◆ Exercise ◆
Take every line containing "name" out of the records.

Source data:
● ● ● ● ● ● ●
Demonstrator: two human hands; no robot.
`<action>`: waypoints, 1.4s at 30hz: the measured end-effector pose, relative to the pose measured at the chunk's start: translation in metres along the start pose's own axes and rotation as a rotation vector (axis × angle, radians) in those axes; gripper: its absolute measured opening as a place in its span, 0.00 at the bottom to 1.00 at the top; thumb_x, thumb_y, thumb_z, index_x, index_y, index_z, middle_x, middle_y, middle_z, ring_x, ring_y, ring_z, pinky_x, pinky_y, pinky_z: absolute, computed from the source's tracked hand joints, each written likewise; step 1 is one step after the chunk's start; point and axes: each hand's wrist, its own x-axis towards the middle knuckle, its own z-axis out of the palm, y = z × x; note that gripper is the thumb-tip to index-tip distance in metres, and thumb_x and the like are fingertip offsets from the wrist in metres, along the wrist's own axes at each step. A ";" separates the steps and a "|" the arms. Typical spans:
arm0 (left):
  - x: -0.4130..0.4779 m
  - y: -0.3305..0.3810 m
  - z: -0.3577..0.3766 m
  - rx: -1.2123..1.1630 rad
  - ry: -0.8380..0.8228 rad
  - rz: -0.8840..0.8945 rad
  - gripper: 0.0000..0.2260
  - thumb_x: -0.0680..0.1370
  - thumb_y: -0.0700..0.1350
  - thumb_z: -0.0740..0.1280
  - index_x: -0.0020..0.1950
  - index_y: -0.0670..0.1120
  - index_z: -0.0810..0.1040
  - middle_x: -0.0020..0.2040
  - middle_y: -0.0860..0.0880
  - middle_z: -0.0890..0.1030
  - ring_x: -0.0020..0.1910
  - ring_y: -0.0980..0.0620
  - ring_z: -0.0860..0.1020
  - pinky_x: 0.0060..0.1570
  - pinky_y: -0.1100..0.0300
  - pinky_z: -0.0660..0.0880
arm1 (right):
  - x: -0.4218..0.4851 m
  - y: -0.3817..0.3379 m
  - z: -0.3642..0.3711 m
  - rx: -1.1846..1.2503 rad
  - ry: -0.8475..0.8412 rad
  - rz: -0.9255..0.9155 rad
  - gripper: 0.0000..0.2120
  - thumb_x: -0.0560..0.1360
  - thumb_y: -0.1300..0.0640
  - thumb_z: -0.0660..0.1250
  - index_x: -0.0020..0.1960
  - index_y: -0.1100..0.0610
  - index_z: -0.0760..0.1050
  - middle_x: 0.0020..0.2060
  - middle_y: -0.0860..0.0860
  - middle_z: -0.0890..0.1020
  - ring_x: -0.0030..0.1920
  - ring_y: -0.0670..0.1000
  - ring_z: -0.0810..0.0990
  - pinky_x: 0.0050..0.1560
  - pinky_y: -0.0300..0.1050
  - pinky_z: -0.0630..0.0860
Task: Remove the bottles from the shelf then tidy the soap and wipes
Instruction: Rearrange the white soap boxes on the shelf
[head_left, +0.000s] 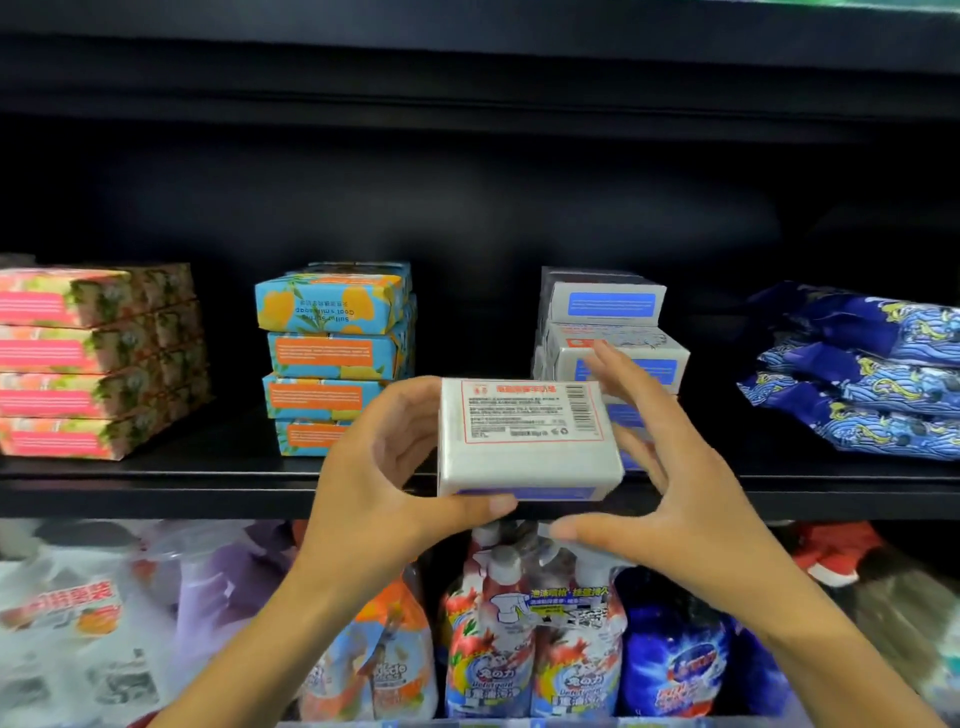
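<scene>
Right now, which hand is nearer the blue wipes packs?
Right. The right hand is left of the blue wipes packs; the left hand is farther left, gripping the white soap box.

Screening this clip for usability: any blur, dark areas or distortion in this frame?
Head view: white soap box soft, though its barcode shows; lower-shelf bottles smeared by blur; shelf back nearly black; mild wide-angle stretch toward the borders.
</scene>
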 end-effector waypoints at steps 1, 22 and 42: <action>0.000 -0.001 0.000 0.026 -0.006 0.038 0.31 0.57 0.49 0.79 0.57 0.52 0.75 0.55 0.54 0.82 0.57 0.55 0.79 0.54 0.63 0.76 | 0.001 0.000 -0.001 0.142 -0.012 0.076 0.47 0.56 0.43 0.78 0.70 0.37 0.60 0.66 0.34 0.70 0.66 0.39 0.69 0.60 0.34 0.71; 0.005 -0.022 -0.009 0.183 -0.014 -0.115 0.30 0.53 0.58 0.80 0.54 0.56 0.79 0.50 0.57 0.82 0.50 0.61 0.80 0.47 0.66 0.76 | 0.008 0.031 0.037 -0.343 0.197 -0.383 0.23 0.64 0.72 0.67 0.54 0.54 0.68 0.57 0.47 0.73 0.63 0.43 0.71 0.60 0.35 0.70; 0.013 -0.068 0.008 1.023 0.069 0.585 0.08 0.74 0.40 0.67 0.50 0.40 0.83 0.50 0.46 0.82 0.51 0.45 0.76 0.50 0.55 0.73 | -0.020 0.080 0.023 -0.791 0.266 -0.137 0.10 0.70 0.50 0.67 0.47 0.54 0.79 0.41 0.45 0.77 0.45 0.44 0.72 0.47 0.38 0.71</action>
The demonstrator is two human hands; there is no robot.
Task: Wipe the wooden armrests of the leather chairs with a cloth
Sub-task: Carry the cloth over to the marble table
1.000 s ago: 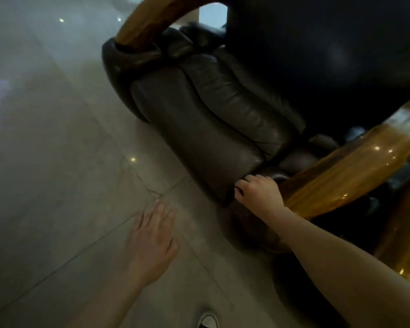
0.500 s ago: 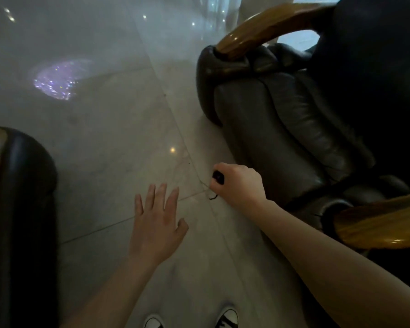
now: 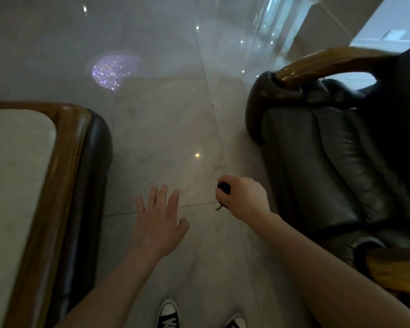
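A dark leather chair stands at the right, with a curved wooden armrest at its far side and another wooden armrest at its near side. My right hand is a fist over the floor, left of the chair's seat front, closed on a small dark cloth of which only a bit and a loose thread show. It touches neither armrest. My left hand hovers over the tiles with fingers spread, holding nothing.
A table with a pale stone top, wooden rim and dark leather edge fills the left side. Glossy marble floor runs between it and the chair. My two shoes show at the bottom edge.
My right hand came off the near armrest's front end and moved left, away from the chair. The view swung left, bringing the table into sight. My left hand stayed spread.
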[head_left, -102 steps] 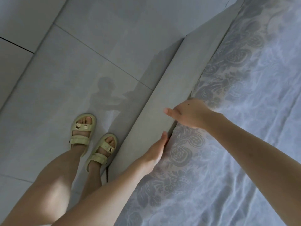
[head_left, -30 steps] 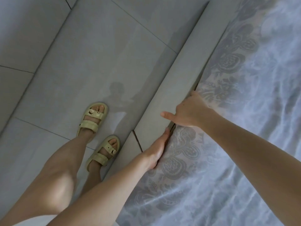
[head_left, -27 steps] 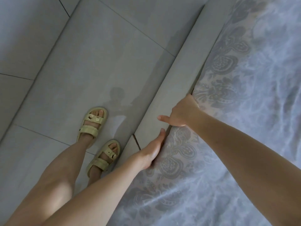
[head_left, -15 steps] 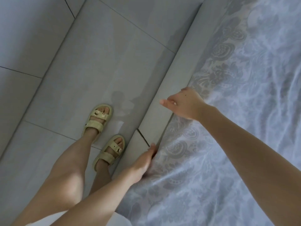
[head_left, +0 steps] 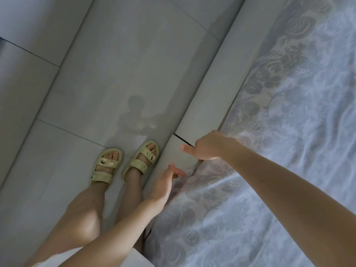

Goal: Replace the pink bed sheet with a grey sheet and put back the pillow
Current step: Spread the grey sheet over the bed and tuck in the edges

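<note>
Head view: the grey sheet (head_left: 279,180) covers the bed up to its near edge, beside the bed frame (head_left: 213,83). The left hand (head_left: 164,183), fingers loose, touches the sheet's edge. The right hand (head_left: 209,147) has its fingers hidden behind that edge, so I cannot tell whether it grips.

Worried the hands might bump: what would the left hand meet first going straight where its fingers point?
Probably the thumb of the right hand, just ahead of the left hand over the bed frame, though depth is unclear.

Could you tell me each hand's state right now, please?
Left hand: open, fingertips at the grey sheet edge.
Right hand: fingers hidden behind it, cannot tell.
</note>
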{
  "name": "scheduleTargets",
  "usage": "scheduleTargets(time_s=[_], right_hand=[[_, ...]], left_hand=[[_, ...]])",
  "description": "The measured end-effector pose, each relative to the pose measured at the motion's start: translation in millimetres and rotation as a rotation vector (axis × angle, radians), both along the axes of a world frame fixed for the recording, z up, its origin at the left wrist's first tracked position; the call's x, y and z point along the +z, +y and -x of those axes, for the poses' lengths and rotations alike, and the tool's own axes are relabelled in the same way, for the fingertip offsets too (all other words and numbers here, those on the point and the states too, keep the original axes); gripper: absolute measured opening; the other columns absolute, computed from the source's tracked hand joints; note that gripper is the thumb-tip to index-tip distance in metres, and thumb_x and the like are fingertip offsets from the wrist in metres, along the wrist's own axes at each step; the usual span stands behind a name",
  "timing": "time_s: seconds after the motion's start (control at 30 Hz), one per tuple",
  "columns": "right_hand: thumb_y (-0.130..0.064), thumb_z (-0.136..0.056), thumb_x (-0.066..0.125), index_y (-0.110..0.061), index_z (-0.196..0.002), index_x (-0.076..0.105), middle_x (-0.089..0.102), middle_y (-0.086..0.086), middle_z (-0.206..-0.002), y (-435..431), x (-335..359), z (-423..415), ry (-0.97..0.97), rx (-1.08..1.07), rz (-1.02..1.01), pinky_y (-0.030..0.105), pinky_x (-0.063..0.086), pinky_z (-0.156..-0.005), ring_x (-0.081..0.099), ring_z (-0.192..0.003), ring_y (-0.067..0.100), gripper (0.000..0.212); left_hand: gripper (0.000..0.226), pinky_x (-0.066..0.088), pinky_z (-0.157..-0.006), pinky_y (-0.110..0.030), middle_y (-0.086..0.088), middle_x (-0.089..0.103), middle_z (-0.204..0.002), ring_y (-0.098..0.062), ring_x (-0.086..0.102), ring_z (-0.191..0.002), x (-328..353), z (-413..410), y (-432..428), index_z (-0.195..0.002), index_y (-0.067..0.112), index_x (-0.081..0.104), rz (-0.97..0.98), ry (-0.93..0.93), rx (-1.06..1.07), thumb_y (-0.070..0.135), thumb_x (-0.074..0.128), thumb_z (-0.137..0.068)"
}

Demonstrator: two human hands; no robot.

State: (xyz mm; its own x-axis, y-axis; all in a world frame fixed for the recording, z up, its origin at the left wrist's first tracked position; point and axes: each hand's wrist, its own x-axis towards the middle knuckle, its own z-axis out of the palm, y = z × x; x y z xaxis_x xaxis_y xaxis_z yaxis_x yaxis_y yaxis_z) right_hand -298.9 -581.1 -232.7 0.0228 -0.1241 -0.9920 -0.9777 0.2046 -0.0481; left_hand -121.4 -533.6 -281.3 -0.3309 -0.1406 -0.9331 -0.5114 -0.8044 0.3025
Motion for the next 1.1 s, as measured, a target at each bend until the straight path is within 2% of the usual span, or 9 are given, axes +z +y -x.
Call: scheduleTargets(time_s=[0.1,0.2,0.27,0.5,0.67,0.8,0.97,1.03,1.1], right_hand=[[-0.065,-0.092,-0.001,-0.011,-0.103,0.071,0.06,0.001,-0.124,10,-13,-17,-0.033,-0.212,-0.208,0.036,0.029,-0.103,0.052,-0.118,0.022,0.091],[-0.066,-0.093,0.005,-0.011,-0.131,0.053,0.058,0.0,-0.128,20,-20,-37,-0.001,-0.276,-0.339,0.035,0.037,-0.097,0.053,-0.12,0.022,0.082],[-0.061,-0.096,0.007,-0.011,-0.142,0.039,0.052,0.004,-0.135,19,-26,-48,0.005,-0.242,-0.365,0.035,0.037,-0.1,0.051,-0.124,0.024,0.076],[-0.071,-0.089,0.007,-0.011,-0.142,0.04,0.036,0.007,-0.15,37,-14,-51,0.009,-0.14,-0.469,0.039,0.028,-0.112,0.037,-0.136,0.025,0.087],[-0.079,-0.083,0.006,-0.012,-0.105,0.071,0.04,0.006,-0.147,38,-4,-42,0.084,-0.168,-0.434,0.038,0.029,-0.106,0.039,-0.133,0.024,0.096],[-0.083,-0.08,0.008,-0.009,-0.109,0.066,0.044,0.008,-0.144,36,-19,-56,0.137,-0.16,-0.405,0.037,0.032,-0.099,0.044,-0.128,0.025,0.099],[-0.075,-0.087,0.007,-0.018,-0.149,0.027,0.029,0.006,-0.154,37,-18,-64,0.134,-0.098,-0.327,0.038,0.024,-0.109,0.031,-0.138,0.026,0.086],[-0.073,-0.088,0.004,-0.017,-0.144,0.038,0.036,0.008,-0.15,40,-15,-67,0.134,-0.084,-0.226,0.04,0.025,-0.109,0.035,-0.137,0.026,0.086],[-0.07,-0.09,0.002,-0.015,-0.102,0.063,0.064,0.009,-0.113,44,-10,-68,0.137,-0.075,0.041,0.039,0.037,-0.091,0.057,-0.113,0.027,0.083]], left_hand=[[0.061,0.035,-0.087,-0.021,0.002,0.068,-0.105,-0.01,0.057,-0.106,-4,-30,11,-0.085,0.011,0.071,-0.035,0.034,-0.091,0.046,0.024,-0.1],[0.055,0.045,-0.068,-0.007,-0.001,0.07,-0.102,0.0,0.065,-0.087,7,-43,16,-0.101,0.011,0.069,-0.119,0.104,-0.064,0.041,0.023,-0.102],[0.051,0.046,-0.069,-0.006,0.006,0.07,-0.104,0.006,0.064,-0.086,12,-48,21,-0.109,0.018,0.067,-0.169,0.15,-0.063,0.042,0.022,-0.102],[0.054,0.043,-0.104,-0.035,0.004,0.064,-0.121,-0.011,0.06,-0.113,14,-49,42,-0.12,0.036,0.058,-0.502,0.305,-0.043,0.065,0.022,-0.093],[0.077,0.043,-0.104,-0.043,-0.007,0.063,-0.125,-0.022,0.061,-0.114,-3,-47,86,-0.133,0.032,0.048,-0.746,0.25,0.011,0.079,0.051,-0.072],[0.062,0.041,-0.105,-0.036,0.005,0.06,-0.126,-0.012,0.058,-0.115,-16,-55,76,-0.127,0.042,0.051,-0.664,0.289,-0.058,0.078,0.027,-0.083],[0.076,0.047,-0.098,-0.04,-0.005,0.073,-0.098,-0.02,0.067,-0.096,0,-86,66,-0.099,0.016,0.071,-0.255,0.096,-0.115,0.068,0.016,-0.089],[0.065,0.045,-0.101,-0.039,0.003,0.072,-0.102,-0.012,0.065,-0.1,7,-99,71,-0.104,0.021,0.069,-0.062,0.116,0.018,0.064,0.023,-0.087],[0.054,0.041,-0.105,-0.036,0.01,0.068,-0.111,-0.005,0.061,-0.107,12,-103,78,-0.109,0.03,0.066,-0.052,0.193,0.003,0.06,0.024,-0.092]])
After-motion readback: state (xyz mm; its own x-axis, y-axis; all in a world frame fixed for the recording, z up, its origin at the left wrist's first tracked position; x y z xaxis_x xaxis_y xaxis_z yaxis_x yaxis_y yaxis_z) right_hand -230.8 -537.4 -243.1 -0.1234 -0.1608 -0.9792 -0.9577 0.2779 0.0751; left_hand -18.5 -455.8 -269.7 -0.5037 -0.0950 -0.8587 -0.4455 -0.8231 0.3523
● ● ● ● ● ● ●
◆ Exercise response ◆
  "name": "scheduleTargets",
  "description": "The measured end-effector pose, each relative to the pose measured at the motion's start: translation in millimetres and rotation as a rotation vector (axis × angle, radians), both along the axes of a world frame fixed for the recording, z up, its origin at the left wrist's first tracked position; the call's x, y and z point along the +z, +y and -x of those axes, for the poses' lengths and rotations alike, and the tool's own axes are relabelled in the same way, for the fingertip offsets too (all other words and numbers here, those on the point and the states too, keep the original axes); gripper: absolute measured opening; the other columns absolute, computed from the source's tracked hand joints; note that gripper is the thumb-tip to index-tip distance in metres, and thumb_x and the like are fingertip offsets from the wrist in metres, along the wrist's own axes at each step; the usual span stands behind a name",

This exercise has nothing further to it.